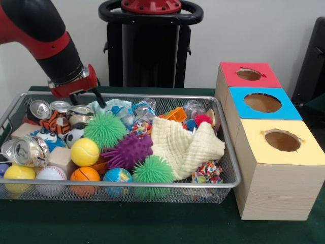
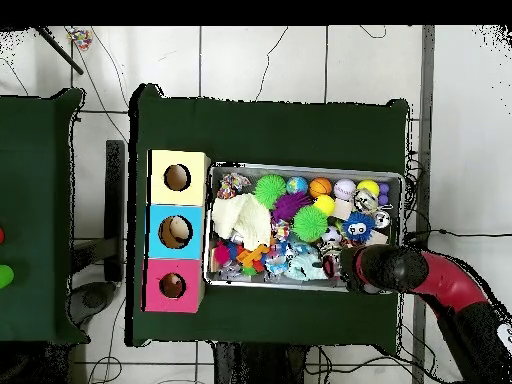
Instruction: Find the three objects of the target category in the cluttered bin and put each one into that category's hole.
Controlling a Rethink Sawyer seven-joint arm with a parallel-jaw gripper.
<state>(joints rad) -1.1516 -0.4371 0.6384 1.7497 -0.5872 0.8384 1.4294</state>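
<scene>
A wire mesh bin (image 1: 223, 180) holds a jumble. It has crushed silver cans (image 1: 39, 109) at its far left, spiky rubber balls in green (image 1: 105, 129) and purple (image 1: 129, 151), and small sport balls such as a yellow one (image 1: 85, 151). A cream cloth (image 1: 185, 147) lies among them. My gripper (image 1: 86, 101) reaches into the far left corner, open, its black fingers (image 1: 99, 97) either side of a crushed can (image 1: 80, 110). In the overhead view the arm (image 2: 390, 268) covers the gripper at the bin's (image 2: 300, 166) lower right.
Three boxes with round holes stand in a row beside the bin: red (image 1: 231, 76), blue (image 1: 238, 99) and yellow (image 1: 254, 147), the yellow one nearest the front. A second green spiky ball (image 1: 152, 170) and a globe ball (image 1: 118, 178) lie at the bin's front wall.
</scene>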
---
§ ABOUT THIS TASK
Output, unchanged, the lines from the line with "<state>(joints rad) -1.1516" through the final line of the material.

§ TASK ANSWER
<state>(joints rad) -1.1516 -0.4371 0.6384 1.7497 -0.5872 0.8384 1.4294</state>
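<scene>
A wire mesh bin (image 1: 223, 180) holds a jumble. It has crushed silver cans (image 1: 39, 109) at its far left, spiky rubber balls in green (image 1: 105, 129) and purple (image 1: 129, 151), and small sport balls such as a yellow one (image 1: 85, 151). A cream cloth (image 1: 185, 147) lies among them. My gripper (image 1: 86, 101) reaches into the far left corner, open, its black fingers (image 1: 99, 97) either side of a crushed can (image 1: 80, 110). In the overhead view the arm (image 2: 390, 268) covers the gripper at the bin's (image 2: 300, 166) lower right.
Three boxes with round holes stand in a row beside the bin: red (image 1: 231, 76), blue (image 1: 238, 99) and yellow (image 1: 254, 147), the yellow one nearest the front. A second green spiky ball (image 1: 152, 170) and a globe ball (image 1: 118, 178) lie at the bin's front wall.
</scene>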

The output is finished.